The volunteers already working around the clock to ready for Ukrainian newcomers know it. The federal and provincial officials bracing for the work flow know it.
But the full realization of what a massive undertaking it will be to help those fleeing the war in Ukraine is still dawning. Canada is essentially throwing the doors wide open to rescue people from the atrocity Russia has committed.
That means provinces are obliged to step up as well. By the time the full rescue effort is underway, likely every level of government and public agency in the country and all manner of non-governmental organizations will be immersed in helping out.
A Tuesday update on the B.C. effort gives a glimpse of what lies ahead.
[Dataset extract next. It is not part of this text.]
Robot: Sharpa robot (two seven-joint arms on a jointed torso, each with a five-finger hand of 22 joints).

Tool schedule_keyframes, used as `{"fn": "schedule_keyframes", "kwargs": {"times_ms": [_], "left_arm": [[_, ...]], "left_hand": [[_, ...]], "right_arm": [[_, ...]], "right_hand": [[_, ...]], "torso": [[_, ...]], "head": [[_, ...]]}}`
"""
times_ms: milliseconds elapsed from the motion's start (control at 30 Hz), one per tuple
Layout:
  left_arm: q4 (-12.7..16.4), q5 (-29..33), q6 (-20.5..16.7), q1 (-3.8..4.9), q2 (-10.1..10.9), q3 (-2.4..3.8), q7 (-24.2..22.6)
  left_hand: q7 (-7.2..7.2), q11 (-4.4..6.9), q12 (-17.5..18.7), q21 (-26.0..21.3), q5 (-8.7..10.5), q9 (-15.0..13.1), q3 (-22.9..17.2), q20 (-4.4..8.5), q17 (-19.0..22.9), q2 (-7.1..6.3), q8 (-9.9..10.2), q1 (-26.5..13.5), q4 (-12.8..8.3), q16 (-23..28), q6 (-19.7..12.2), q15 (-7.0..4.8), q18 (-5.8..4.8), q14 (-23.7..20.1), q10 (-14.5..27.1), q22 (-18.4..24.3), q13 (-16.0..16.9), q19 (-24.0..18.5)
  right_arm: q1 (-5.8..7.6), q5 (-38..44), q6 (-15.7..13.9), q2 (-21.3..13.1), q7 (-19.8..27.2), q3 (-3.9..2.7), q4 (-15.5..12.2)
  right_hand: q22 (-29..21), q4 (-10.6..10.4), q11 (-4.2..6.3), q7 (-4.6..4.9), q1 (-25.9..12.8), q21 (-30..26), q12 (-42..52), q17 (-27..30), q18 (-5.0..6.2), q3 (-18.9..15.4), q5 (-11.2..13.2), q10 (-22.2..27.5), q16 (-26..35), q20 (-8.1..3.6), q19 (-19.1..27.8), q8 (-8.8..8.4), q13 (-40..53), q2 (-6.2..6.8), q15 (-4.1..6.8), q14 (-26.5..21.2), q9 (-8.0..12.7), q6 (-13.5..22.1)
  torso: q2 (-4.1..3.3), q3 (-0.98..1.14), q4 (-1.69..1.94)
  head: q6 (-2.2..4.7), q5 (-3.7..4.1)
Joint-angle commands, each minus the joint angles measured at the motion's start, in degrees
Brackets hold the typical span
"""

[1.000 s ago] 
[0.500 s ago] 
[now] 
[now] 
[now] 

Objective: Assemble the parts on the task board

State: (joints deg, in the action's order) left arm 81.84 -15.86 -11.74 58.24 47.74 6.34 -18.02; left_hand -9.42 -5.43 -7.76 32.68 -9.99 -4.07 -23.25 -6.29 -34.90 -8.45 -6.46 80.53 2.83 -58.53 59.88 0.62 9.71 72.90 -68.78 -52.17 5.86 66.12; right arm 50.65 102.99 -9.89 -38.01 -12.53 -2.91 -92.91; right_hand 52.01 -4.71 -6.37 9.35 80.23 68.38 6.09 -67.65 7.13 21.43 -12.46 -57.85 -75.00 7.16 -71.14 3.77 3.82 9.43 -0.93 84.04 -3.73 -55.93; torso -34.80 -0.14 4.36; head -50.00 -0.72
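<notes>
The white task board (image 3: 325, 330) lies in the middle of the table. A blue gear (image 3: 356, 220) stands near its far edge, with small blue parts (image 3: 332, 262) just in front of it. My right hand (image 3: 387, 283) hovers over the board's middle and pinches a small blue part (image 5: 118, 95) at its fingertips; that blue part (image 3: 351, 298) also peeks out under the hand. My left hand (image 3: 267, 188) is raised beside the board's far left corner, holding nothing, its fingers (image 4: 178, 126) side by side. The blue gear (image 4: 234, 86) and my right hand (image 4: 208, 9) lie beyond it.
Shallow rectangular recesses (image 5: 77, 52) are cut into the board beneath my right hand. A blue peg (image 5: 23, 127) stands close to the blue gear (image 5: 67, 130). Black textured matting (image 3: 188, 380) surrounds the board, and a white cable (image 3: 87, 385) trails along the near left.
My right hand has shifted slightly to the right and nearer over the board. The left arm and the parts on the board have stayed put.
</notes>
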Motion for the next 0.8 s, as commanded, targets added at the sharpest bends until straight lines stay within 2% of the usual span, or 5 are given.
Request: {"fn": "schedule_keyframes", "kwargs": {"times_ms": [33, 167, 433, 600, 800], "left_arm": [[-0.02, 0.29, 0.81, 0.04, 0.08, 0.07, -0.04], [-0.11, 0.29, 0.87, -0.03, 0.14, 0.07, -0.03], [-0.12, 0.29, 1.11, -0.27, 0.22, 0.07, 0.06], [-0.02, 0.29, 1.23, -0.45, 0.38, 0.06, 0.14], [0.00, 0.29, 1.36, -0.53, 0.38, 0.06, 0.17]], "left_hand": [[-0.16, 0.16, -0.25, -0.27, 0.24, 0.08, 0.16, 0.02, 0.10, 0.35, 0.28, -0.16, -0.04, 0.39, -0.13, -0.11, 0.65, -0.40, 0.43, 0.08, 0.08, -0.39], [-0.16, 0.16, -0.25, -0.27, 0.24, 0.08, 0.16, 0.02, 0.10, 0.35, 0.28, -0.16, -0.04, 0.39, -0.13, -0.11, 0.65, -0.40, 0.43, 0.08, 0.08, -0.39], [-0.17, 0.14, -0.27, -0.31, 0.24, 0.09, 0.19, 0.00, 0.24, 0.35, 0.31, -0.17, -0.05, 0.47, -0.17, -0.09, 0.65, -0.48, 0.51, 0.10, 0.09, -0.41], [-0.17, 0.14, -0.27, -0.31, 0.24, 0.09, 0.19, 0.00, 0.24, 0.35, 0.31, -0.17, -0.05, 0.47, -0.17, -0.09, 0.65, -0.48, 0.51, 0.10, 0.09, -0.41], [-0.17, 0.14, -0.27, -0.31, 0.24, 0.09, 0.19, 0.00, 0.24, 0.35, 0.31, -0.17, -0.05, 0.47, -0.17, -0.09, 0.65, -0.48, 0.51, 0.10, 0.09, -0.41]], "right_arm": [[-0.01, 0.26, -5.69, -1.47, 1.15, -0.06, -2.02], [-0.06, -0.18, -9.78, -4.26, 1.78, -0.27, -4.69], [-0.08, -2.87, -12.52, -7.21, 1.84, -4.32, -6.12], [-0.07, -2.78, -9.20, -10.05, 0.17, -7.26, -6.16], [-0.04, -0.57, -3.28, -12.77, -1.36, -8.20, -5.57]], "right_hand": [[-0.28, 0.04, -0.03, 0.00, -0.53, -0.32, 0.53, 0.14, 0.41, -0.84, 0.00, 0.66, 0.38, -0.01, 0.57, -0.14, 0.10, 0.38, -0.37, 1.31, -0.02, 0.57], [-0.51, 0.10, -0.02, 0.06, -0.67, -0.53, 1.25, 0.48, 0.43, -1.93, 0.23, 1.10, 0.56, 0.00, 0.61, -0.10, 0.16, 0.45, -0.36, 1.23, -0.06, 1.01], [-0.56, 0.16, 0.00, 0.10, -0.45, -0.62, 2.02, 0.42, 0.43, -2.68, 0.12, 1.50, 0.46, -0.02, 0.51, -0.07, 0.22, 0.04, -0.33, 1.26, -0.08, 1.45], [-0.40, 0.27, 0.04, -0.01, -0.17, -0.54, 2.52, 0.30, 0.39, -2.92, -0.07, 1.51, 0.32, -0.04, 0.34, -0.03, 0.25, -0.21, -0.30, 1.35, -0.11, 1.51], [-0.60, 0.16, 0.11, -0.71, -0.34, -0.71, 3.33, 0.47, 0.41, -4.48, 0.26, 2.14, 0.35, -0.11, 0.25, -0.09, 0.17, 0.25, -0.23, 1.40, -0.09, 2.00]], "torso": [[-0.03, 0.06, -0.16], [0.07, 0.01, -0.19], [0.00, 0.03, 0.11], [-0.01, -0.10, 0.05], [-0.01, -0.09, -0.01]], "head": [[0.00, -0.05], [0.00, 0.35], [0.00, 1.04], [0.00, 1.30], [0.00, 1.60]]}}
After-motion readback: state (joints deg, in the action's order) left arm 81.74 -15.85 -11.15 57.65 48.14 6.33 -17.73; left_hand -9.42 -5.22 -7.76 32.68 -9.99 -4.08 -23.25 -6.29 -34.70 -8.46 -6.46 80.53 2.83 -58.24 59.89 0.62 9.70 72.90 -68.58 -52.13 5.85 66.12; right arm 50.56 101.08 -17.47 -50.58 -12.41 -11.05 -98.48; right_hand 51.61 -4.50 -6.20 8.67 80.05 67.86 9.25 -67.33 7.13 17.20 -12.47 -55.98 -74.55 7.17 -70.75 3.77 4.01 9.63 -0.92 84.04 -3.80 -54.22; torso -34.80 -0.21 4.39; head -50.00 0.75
A “one-time” hike of $15 million over the next two years was announced to help refugees and newcomers to B.C.
The bulk of that new funding — $12 million — is earmarked for the B.C. settlement and integration services program. That represents a doubling of the program’s capacity, Municipal Affairs Minister Nathan Cullen said. The program essentially distributes funding to more than 30 non-profits and community groups that help newcomers.
Provincial budgets always have elasticity and programs often get topped up through the year. But they don’t get doubled very often. And expectations around the numbers of people potentially arriving in B.C. suggest more will be needed.
The rest of the money is being disbursed equally to three other programs: the Refugee Readiness Fund, the settlement agencies and the provincial 211 toll-free support line. The readiness fund was created last year with $2 million in what was then called one-time funding, so it’s being hiked 50 per cent.
An update on how many refugees are expected is imprecise, because the situation is so fluid. But tens of thousands could be arriving in B.C. in successive waves.
An earlier update, one month ago, said Canada had received 91,000 applications for an unprecedented new arrival document created due to the war, the Canada-Ukraine Authorization for Emergency Travel.
The estimate was that 17 to 20 per cent of them would arrive in B.C., which would amount to between 15,470 and 18,200 new arrivals. There are no limits on the number of people from Ukraine who are eligible to apply, and they can settle in any province they choose.
The latest update says that between March 17 and April 26, Canada received more than 180,000 applications from Ukrainians under the new process and 71,000 of them have been approved.
The approval rate is not known, but the program is designed to be as open as possible. The number of people committed to moving to Canada, as opposed to applying to keep the option open, is also not yet known. Federal officials expect 75 per cent to follow through.
The growth rate in the number of applications, now running at about 30,000 a week, suggests those who have arrived in Canada to date (about 17,000) are just the start.
Cullen said many in the first wave have family support here, but subsequent waves will have “more and more Ukrainians with no connections, family or personal.”
Ottawa has amended the program in line with provincial urging, which, Cullen said, is encouraging.
But they are not legally considered refugees under the new arrival program, so there is less support.
Devon Sereda Goldie, president of the Ukrainian Canadian Congress Victoria branch (ukrainehelpvi.ca), said: “This will support Ukrainians so, so much, and will do so much to alleviate the burden that’s currently on our Ukrainian community.”
She said hundreds of volunteers are putting in 12 to 14 hour days meeting the needs of new arrivals.
“We’re incredibly grateful to the settlement agencies for all the incredible work that they’ve already done.”
Katie Crocker, CEO of the Affiliation of Multicultural Societies and Service Agencies, applauded the government for recognizing the expertise of all the agencies in that group. The number of people supported by those groups is expected to double, to 33,000, with the funding increase.
The funding hike is the most significant of a number of recent moves made to help new arrivals with health and education matters.
But housing will be the biggest challenge. Some extraordinary new housing measures will likely be needed in the months ahead.